In its March 13 filing, the Justice Department alleges that between 2014 and 2019 employees at Rite-Aid filled “at least hundreds of thousands” of unnecessary and unlawful prescriptions for opioids. Despite the company’s state and federal obligations to the law, the filing continued, “Rite Aid pharmacists repeatedly filled prescriptions for controlled substances that had obvious, and often multiple, red flags.”

In addition, the Justice Department is accusing Rite Aid of “intentionally deleting internal notes” flagging suspicious prescriptions and “directing district managers to tell pharmacists to be ‘mindful of everything that is put in writing.'”


Accusing the company of putting profits first, the Justice Department also said Rite Aid “opened the floodgates for millions of pills of opioids and other controlled substances to flow illegally out of their stores.” (RELATED: Biden Admin Gave Money For Overdose Prevention To…Planned Parenthood)

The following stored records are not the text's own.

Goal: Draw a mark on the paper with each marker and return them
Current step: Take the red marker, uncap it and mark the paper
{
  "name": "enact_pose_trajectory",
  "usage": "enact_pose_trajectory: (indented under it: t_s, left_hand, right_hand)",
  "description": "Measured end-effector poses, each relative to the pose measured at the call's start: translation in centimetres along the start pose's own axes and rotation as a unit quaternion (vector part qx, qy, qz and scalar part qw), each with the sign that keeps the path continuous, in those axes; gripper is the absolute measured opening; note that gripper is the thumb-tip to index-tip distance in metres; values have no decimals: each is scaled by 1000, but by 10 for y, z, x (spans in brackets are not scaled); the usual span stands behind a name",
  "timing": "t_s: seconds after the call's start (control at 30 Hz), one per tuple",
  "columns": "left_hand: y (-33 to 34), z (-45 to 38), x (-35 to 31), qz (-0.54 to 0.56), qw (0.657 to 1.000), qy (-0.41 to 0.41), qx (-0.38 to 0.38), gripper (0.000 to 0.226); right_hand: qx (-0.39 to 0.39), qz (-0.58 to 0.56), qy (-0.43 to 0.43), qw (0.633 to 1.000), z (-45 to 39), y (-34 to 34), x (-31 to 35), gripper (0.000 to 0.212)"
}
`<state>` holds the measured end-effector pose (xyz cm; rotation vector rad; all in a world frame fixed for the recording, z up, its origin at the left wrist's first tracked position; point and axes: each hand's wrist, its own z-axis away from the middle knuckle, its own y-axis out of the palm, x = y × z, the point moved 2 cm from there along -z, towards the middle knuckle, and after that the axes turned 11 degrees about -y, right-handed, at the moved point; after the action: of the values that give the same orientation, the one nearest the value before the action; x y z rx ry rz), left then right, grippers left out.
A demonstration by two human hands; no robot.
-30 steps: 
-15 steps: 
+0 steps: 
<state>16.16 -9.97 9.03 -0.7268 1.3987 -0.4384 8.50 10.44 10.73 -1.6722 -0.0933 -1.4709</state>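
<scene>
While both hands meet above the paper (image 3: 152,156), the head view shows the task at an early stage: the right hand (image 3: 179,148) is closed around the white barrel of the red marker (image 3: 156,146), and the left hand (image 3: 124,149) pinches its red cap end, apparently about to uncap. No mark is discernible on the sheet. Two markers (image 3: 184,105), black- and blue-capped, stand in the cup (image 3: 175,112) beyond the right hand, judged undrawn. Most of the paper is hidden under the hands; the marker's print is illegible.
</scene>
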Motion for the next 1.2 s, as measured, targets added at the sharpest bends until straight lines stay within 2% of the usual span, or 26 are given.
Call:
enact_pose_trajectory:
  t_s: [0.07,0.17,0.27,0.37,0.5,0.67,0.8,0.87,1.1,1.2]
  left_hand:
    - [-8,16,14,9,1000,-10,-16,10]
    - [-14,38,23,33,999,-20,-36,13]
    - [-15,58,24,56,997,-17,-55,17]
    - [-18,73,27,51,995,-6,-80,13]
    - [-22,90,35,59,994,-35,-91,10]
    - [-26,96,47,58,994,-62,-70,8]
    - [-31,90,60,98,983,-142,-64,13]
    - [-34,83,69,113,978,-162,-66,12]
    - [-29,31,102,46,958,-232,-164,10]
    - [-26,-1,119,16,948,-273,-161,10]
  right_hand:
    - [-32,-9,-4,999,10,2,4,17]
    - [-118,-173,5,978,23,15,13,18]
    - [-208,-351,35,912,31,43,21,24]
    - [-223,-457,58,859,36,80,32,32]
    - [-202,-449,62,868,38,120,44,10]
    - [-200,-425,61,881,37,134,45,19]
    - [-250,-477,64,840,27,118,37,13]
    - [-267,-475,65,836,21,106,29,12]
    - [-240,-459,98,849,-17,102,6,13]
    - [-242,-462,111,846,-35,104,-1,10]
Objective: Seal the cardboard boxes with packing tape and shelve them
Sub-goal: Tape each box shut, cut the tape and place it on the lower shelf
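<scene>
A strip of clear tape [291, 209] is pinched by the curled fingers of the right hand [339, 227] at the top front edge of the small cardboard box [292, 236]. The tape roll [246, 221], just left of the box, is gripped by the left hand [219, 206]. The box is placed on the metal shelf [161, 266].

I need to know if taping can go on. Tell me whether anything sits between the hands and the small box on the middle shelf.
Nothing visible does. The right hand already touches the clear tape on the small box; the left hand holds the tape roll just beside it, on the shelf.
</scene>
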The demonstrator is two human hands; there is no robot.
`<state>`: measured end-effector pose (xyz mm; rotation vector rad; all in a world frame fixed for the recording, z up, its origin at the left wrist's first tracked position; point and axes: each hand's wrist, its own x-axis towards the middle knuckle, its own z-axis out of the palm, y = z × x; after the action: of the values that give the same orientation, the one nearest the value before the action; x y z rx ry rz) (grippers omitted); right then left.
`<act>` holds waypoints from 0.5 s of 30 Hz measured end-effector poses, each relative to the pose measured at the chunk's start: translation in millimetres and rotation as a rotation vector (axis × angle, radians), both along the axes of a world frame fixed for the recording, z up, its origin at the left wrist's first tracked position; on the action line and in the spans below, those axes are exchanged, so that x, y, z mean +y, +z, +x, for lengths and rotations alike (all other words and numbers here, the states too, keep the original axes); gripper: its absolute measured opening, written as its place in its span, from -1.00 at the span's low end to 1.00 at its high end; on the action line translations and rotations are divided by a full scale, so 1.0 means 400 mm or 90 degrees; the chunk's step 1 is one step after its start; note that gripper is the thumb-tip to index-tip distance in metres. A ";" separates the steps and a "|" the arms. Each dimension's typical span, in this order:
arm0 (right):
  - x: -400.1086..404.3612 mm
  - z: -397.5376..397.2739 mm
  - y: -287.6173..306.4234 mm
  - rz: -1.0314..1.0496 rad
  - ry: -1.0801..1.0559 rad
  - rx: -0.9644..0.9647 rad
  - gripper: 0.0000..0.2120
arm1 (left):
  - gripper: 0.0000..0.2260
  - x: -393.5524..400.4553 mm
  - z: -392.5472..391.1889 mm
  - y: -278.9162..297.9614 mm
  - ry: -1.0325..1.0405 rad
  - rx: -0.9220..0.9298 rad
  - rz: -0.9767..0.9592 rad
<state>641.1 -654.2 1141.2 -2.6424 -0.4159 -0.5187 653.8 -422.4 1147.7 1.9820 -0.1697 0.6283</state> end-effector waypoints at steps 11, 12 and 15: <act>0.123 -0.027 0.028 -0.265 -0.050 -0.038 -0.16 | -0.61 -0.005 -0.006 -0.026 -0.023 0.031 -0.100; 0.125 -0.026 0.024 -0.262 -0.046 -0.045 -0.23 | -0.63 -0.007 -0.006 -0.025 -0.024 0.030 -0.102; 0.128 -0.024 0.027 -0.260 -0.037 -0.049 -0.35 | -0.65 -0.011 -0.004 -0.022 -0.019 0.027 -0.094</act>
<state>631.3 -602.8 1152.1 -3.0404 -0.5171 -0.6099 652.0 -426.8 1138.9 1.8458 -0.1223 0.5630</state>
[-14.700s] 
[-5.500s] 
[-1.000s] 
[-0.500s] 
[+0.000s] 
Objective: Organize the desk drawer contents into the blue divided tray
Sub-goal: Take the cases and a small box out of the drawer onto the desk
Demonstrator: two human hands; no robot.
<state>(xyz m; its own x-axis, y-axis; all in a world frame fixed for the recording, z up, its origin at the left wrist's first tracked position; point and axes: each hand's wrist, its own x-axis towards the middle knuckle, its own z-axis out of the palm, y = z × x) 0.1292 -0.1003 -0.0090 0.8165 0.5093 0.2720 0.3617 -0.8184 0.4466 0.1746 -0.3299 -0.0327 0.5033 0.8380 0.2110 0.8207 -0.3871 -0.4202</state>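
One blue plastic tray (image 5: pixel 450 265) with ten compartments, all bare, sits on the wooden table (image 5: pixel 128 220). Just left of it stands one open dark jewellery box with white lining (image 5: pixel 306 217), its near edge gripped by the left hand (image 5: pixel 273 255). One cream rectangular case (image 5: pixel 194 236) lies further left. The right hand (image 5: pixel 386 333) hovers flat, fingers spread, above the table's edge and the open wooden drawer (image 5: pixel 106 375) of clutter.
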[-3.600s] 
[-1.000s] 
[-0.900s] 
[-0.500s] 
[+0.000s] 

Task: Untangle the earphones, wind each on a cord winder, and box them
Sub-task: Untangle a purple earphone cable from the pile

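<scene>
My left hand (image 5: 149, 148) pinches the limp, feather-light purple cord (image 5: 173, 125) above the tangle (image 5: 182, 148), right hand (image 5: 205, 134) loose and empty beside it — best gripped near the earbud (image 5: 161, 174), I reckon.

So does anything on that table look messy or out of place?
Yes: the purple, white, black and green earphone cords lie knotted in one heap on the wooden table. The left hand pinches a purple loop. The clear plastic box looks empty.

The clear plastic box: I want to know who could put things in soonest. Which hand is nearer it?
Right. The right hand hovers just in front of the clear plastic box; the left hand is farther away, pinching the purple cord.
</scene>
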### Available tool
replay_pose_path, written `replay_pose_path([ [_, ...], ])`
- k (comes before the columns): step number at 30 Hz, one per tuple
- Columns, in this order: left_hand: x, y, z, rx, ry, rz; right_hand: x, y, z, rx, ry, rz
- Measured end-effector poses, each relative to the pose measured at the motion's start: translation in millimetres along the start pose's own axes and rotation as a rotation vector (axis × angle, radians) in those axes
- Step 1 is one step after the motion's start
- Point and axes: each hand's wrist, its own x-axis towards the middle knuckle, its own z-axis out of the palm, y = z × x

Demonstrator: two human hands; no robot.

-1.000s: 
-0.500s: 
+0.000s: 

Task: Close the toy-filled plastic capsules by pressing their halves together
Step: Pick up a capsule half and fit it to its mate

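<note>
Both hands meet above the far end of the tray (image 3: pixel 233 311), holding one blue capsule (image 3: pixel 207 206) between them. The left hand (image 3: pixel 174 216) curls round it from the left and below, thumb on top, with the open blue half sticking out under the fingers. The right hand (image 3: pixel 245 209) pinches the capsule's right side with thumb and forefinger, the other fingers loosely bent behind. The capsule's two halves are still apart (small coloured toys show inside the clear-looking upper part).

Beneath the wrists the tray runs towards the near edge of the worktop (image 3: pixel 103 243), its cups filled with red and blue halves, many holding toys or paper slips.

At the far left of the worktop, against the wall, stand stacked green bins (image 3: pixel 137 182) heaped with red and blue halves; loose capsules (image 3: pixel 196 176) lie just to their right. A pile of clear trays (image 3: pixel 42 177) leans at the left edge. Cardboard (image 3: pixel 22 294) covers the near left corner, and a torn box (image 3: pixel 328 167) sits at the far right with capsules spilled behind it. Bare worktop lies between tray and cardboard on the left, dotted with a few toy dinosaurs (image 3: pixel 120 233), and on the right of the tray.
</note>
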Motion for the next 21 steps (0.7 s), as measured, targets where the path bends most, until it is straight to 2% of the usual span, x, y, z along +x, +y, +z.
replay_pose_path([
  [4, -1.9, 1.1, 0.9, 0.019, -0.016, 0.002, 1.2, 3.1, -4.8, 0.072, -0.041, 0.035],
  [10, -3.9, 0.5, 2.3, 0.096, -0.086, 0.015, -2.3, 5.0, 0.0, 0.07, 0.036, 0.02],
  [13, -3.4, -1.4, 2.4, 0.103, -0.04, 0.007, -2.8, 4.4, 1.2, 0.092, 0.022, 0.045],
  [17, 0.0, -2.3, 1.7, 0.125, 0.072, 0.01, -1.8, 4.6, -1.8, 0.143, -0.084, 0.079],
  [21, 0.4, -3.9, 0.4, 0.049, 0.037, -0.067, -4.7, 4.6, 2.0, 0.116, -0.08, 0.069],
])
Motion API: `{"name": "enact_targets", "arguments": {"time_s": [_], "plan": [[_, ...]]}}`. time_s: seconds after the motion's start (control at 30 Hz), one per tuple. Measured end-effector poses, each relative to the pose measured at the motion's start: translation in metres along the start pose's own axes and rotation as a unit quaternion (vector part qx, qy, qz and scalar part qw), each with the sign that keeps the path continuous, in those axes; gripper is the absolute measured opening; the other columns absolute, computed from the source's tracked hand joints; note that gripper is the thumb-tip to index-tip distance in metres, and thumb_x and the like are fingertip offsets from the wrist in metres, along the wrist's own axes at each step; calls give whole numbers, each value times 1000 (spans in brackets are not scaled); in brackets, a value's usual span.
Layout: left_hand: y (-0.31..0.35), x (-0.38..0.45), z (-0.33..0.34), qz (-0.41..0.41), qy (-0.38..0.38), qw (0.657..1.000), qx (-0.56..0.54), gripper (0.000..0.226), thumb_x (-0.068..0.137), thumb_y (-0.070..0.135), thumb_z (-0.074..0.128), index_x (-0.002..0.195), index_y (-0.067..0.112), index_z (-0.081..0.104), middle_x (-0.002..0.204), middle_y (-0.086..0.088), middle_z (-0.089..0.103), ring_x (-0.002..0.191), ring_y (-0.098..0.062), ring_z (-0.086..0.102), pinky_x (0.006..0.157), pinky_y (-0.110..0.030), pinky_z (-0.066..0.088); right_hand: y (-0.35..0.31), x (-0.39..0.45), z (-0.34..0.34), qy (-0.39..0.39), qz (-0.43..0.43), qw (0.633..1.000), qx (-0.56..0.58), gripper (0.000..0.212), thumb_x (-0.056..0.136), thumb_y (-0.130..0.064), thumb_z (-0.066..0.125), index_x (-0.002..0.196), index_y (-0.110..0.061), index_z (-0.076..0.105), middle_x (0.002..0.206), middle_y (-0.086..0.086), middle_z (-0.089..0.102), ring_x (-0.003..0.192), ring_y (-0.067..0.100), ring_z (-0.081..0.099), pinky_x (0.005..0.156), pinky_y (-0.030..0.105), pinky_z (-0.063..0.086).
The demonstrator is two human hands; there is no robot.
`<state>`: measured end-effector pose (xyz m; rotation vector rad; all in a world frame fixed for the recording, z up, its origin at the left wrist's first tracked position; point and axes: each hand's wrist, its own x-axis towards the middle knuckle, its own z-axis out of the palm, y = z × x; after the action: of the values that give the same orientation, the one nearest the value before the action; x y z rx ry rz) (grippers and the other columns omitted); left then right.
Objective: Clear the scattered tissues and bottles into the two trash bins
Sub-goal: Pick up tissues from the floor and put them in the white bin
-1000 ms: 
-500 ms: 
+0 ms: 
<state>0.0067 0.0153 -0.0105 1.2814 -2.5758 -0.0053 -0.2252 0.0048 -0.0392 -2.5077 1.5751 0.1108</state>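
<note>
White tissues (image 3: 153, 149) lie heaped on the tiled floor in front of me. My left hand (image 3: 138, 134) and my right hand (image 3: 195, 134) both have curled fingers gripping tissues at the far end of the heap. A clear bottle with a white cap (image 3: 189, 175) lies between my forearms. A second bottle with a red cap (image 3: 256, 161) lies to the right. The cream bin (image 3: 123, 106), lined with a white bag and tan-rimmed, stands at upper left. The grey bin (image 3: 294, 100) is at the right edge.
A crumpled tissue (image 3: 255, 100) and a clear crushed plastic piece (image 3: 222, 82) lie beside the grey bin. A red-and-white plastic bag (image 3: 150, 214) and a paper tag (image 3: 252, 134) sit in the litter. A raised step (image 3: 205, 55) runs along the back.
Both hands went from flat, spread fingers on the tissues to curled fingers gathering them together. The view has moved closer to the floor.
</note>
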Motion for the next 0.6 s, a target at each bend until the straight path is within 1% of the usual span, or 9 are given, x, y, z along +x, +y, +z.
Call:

“The Justice Department is using every tool at our disposal to confront the opioid epidemic that is killing Americans and shattering communities across the country,” Attorney General Merrick B. Garland announced in the press release. “That includes holding corporations, like Rite Aid, accountable for knowingly filling unlawful prescriptions for controlled substances.”

Garland’s sentiments were echoed by First Assistant U.S. Attorney Michelle M. Baeppler for the Northern District of Ohio, who called the legal action against Rite Aid a “continuation of the Justice Department’s commitment” to hold individuals and corporations who have profited from the crisis accountable.

“Pharmacies, physicians, corporations, and other health care entities that have contributed to the proliferation of opioids in our communities and the tragic loss of life from overdose deaths must answer for their role in the crisis we now face,” Baeppler said in the statement. (RELATED: Health Companies To Pay Out Over $10 Billion In Settlements For Role In Opioid Epidemic)

Between 1999 and 2020, over 564,000 people died from an overdose stemming from both prescription and illicit opioids, according to the Centers for Disease Control (CDC). The crisis took a drastic turn in 2019 when opioid related deaths increased by 38%.

A spokesperson for Rite Aid informed the Daily Caller the company is declining to comment as this is a litigation matter.